経とは、釈尊釈迦如来)在世の一切の所説(言葉で説かれたもの)。 

律とは、釈尊の所説以外の、行動・振る舞い。

論とは、釈尊滅後に付法蔵等の論師(「ろんじ」とも)たちの著した経・律を分かり易くまとめた著作。

これらは一般に「八万法蔵」と呼ばれ、非常な量であるが、一切経に通ずる事は、それは最早過去小乗等のように、王侯貴族や僧侶の文化であり、経・律・論全てに通暁する必要はなく、大聖人の御立場では三大秘法広宣流布の時来る現在となっては仮に全てに知悉したとしても、「大小」「権実」*「顕密」の勝劣を厳密に分別することが出来なくてはならないと仰せられている。逆に、所詮は釈尊が悟った究極の「一大事」はただひとつであるのだから、その「一大事」が三大秘法の南無妙法蓮華経にほかならないとされている。

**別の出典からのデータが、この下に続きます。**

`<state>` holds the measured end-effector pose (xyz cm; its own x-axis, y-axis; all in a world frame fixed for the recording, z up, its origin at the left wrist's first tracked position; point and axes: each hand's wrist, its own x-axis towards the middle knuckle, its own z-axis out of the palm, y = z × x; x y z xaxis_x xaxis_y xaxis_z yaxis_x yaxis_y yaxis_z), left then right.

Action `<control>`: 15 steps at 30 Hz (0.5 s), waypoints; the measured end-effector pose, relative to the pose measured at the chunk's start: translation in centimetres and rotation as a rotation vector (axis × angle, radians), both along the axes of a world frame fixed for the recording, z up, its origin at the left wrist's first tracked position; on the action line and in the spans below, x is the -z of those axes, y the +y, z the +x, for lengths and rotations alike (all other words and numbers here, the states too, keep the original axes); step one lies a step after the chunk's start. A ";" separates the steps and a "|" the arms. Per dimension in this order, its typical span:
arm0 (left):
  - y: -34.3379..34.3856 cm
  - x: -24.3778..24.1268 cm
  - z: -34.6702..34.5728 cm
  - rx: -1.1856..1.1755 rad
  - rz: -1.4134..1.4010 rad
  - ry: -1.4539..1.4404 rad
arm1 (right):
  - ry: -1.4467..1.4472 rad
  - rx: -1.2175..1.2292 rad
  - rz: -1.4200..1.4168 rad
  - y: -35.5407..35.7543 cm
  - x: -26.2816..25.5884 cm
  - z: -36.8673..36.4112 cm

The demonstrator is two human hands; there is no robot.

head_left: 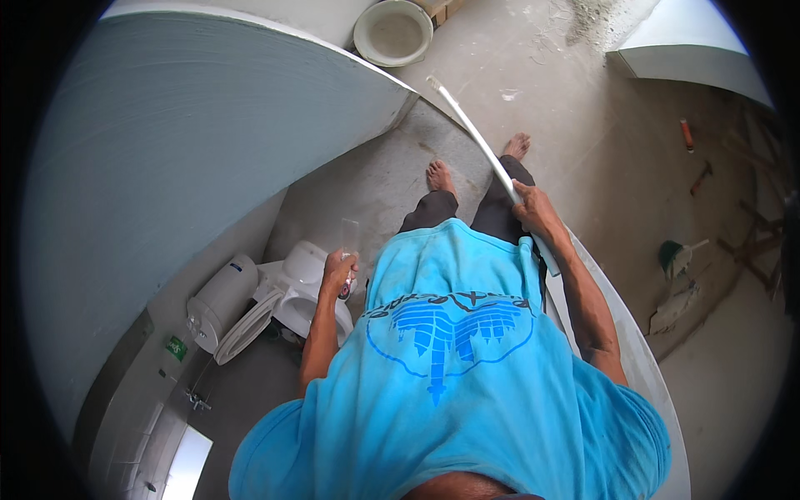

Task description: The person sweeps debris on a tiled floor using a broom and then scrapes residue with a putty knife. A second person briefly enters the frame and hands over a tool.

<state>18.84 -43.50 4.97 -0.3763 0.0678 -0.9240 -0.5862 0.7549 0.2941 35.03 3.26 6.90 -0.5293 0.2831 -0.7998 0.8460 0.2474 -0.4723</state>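
My left hand (339,273) grips a putty knife (350,234), its flat, thin blade pointing away from me. Below my fingers, part of the knife's handle shows. In my right hand (536,210) is a long white pole (473,130), possibly plastic pipe, held slantwise across my right leg. Its far end carries a pale, rough tip that looks like a brush, over the floor beyond the wall corner. The near end of the pole sticks out behind my hand, beside my hip. My bare feet stand apart on the concrete floor (375,162).
A grey-blue wall (187,137) rises at left, a white wall edge (656,400) at right. A toilet (306,312) stands near my left arm. Ahead sits a round tub (394,34). Rightward lie an orange tube (687,135), a hammer (701,178) and a green pail (672,257).
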 end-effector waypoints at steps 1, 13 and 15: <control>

その上で、この「一大事」の法を説く為に、前提として、足掛りとして、種種の法を設け、説いたのであるのだから、そこには上記のような勝劣・浅深の差別が本来あるのであり、それを弁えねば釈尊の教えを正しく知る事にはならない。

更に、三重秘伝の義に約せば、*「顕密」の「顕経」は釈尊所立の「法華経」であり、「密経」とはまさしく本門寿量品の文底に秘沈された南無妙法蓮華経となる。